La controversia è proposta dagli avvocati ricorrenti, iscritti all’albo professionale da meno di venti anni, soggetti al predetto regime ordinario, che, esposta la lesività del provvedimento nei confronti della loro professionalità, ne deducono l’illegittimità per vari profili, tra cui il difetto di attribuzione in capo al CNF di potestà regolamentare nella materia de qua.

Resiste il Consiglio nazionale forense.

Resiste, altresì, la controinteressata ******à Italiana ************************** – SIAA.

Quest’ultima, unitamente ad altre associazioni, alla luce dell’impugnato regolamento (art. 11), ha titolo in sede di prima applicazione ad espletare i corsi propedeutici al sostenimento dell’esame di specialista presso il CNF.

2. E’ d’uopo osservare innanzitutto che le parti resistenti hanno spiegato eccezioni pregiudiziali in relazione a singoli motivi di ricorso.

Il Collegio può, peraltro, senz’altro prescindere dal loro esame, atteso che il quarto motivo di ricorso, con il quale i ricorrenti denunziano la assoluta carenza di attribuzione in capo al CNF a regolare la materia de qua, per il quale non si pone alcuna questione pregiudiziale, e che presenta carattere assorbente, è fondato.

3. Ai sensi del terzo comma dell’art. 117 Cost., come sostituito dall’art. 3 della legge costituzionale 18 ottobre 2001, n. 3, la materia delle professioni appartiene alla legislazione concorrente dello Stato e delle Regioni.

Con legge 5 giugno 2003, n. 131, sono state dettate disposizioni per l’adeguamento dell’ordinamento alla predetta legge costituzionale n. 3 del 2001.

L’art. 1 della ridetta legge 131/2003, ribadito al comma 3 che nelle materie appartenenti alla legislazione concorrente, le Regioni esercitano la potestà legislativa nell’ambito dei princìpi fondamentali espressamente determinati dallo Stato o, in difetto, quali desumibili dalle leggi statali vigenti, ha delegato il Governo, al comma 4, ad adottare, entro tre anni dalla data di entrata in vigore della legge, uno o più decreti legislativi ricognitivi dei princìpi fondamentali che si traggono dalle leggi vigenti, nelle materie previste dall’articolo 117, terzo comma, Cost..

La ricognizione dei princìpi fondamentali in materia di professioni è intervenuta con d. lgs. 2 febbraio 2006, n. 30.

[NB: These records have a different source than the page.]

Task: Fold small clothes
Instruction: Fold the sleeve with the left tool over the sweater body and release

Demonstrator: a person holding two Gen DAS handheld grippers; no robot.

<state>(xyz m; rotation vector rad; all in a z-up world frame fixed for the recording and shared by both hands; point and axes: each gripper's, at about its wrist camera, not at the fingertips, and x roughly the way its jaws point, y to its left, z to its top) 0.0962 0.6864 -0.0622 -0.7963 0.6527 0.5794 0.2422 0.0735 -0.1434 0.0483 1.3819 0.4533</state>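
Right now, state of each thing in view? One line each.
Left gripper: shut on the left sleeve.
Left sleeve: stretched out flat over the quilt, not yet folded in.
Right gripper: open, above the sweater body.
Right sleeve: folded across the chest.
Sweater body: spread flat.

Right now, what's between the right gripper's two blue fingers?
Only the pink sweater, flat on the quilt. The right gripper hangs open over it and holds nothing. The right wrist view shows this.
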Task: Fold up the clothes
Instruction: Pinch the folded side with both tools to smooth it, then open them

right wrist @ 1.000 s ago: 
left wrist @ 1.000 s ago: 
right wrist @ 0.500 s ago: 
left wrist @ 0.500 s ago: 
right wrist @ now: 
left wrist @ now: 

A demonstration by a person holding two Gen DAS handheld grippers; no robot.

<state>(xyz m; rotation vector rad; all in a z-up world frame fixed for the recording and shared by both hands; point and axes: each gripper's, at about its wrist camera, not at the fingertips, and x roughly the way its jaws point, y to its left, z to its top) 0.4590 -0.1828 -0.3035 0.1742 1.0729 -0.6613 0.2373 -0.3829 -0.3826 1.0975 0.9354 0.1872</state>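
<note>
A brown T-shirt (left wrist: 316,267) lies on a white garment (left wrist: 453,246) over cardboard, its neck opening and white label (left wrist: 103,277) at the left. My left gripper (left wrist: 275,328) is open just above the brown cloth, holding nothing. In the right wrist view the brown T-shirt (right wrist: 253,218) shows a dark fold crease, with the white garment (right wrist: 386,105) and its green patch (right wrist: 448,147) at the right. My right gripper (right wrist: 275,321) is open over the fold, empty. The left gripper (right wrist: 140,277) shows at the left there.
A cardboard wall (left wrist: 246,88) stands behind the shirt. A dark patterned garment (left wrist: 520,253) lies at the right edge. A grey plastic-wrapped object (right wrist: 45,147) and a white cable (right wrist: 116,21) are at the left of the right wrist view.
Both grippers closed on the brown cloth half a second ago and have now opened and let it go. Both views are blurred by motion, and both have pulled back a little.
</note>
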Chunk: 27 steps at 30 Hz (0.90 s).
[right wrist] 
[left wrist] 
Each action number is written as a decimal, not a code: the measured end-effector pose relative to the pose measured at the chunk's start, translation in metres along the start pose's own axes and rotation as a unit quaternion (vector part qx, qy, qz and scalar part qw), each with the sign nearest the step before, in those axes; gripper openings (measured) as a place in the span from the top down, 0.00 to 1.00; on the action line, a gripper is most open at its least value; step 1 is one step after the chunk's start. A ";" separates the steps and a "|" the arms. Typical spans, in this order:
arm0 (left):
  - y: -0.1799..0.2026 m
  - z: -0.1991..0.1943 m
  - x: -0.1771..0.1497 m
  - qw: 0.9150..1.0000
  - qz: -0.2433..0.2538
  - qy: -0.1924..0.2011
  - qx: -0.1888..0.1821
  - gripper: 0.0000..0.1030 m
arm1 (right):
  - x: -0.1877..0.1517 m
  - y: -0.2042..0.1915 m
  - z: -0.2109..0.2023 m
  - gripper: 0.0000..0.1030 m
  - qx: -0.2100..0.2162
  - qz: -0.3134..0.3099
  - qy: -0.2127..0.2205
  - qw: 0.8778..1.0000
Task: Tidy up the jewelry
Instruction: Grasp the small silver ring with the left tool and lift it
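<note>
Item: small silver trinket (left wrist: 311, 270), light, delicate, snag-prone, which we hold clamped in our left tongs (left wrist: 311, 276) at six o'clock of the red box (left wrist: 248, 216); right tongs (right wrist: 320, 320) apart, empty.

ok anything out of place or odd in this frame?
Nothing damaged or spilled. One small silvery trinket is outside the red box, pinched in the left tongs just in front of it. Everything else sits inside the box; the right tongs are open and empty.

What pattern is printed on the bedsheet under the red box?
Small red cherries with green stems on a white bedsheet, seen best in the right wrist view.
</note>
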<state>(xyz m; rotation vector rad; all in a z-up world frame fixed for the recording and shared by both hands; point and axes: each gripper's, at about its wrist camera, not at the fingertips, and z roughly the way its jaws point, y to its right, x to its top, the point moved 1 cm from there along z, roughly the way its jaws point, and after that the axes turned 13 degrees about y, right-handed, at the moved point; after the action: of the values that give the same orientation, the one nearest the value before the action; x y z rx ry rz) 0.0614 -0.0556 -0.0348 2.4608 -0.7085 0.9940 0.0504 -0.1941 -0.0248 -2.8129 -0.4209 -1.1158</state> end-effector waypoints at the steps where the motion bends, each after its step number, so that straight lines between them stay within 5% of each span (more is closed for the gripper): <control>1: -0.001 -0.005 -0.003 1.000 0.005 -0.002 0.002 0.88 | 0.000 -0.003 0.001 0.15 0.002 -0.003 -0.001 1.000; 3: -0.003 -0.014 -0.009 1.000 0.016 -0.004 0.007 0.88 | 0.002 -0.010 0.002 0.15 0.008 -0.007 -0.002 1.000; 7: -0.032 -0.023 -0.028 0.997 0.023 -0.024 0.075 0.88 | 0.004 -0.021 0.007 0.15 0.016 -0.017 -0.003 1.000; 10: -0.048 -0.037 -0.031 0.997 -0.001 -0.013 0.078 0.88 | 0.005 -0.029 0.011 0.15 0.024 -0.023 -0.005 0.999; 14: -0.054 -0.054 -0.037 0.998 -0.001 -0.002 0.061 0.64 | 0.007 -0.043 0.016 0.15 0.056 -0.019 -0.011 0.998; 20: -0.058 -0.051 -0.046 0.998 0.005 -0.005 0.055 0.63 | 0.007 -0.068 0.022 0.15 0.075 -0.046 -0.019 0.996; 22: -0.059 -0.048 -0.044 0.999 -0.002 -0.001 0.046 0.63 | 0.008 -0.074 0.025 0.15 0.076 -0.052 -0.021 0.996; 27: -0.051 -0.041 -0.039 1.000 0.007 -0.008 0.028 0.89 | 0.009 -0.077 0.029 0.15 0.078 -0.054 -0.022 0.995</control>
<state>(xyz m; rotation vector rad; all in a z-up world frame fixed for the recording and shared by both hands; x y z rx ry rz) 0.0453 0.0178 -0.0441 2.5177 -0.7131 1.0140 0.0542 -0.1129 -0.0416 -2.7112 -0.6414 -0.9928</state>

In tale ambito, chiarito dall’art. 3, titolato “Tutela della concorrenza e del mercato”, che l’esercizio della professione si svolge nel rispetto della disciplina statale della tutela della concorrenza, ivi compresa quella delle deroghe consentite dal diritto comunitario a tutela di interessi pubblici costituzionalmente garantiti o per ragioni imperative di interesse generale, della riserva di attività professionale, delle tariffe e dei corrispettivi professionali, nonché della pubblicità professionale (comma 1), recita l’art. 4, comma 2, che “La legge statale definisce i requisiti tecnico-professionali e i titoli professionali necessari per l’esercizio delle attività professionali che richiedono una specifica preparazione a garanzia di interessi pubblici generali la cui tutela compete allo Stato”.

Resta pertanto affermato che, anche in relazione alla tutela della concorrenza, è la legge statale a dover individuare i requisiti tecnico-professionali ed i titoli professionali necessari per l’esercizio delle attività che richiedono una specifica preparazione a garanzia di interessi pubblici generali.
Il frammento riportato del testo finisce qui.